- _WORK TO COMPLETE_: Work through the lines below and count those holding "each"; reply with the number only.
--- PROVIDED DATA Enclosed Below ---
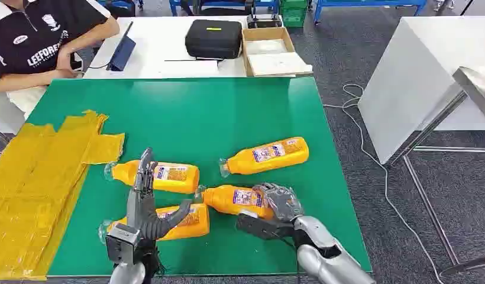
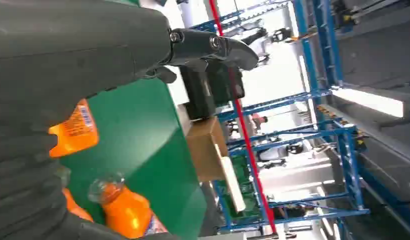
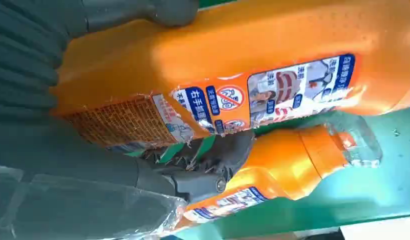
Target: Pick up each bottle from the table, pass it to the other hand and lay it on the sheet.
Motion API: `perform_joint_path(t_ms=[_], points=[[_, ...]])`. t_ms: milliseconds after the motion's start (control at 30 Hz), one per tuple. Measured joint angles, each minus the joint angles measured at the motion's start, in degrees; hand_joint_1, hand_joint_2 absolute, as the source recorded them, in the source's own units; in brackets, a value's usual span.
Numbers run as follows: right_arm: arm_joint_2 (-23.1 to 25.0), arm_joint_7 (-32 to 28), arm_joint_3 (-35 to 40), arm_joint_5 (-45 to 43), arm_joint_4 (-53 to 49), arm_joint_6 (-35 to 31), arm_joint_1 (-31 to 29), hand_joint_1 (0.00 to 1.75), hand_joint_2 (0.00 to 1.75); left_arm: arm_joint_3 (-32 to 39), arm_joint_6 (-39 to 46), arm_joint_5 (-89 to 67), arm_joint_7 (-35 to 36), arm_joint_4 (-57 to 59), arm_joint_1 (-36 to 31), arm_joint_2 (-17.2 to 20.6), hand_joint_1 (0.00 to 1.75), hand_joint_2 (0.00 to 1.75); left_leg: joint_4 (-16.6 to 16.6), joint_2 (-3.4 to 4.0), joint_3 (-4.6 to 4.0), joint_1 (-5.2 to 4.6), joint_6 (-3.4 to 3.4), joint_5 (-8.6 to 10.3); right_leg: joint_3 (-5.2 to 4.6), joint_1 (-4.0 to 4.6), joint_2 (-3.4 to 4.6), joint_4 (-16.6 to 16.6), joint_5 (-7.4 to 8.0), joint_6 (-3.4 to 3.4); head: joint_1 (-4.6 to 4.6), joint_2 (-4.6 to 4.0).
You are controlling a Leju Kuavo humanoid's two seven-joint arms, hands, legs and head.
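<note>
Four orange bottles with clear caps lie on the green table. My right hand grips the base end of the bottle near the front edge; the right wrist view shows that bottle across the palm with the thumb under it, and another bottle beyond. My left hand stands upright with fingers stretched and thumb apart, above the near-left bottle, holding nothing. Two more bottles lie at middle left and middle right. The yellow sheet covers the table's left side.
A person sits at the far left corner beside a dark tablet. A black case and a cardboard box rest on the white table behind. Another white table and a floor cable are to the right.
</note>
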Motion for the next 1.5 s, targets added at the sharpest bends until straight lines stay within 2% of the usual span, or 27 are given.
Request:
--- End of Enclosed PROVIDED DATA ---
- _EXERCISE OUTPUT_: 2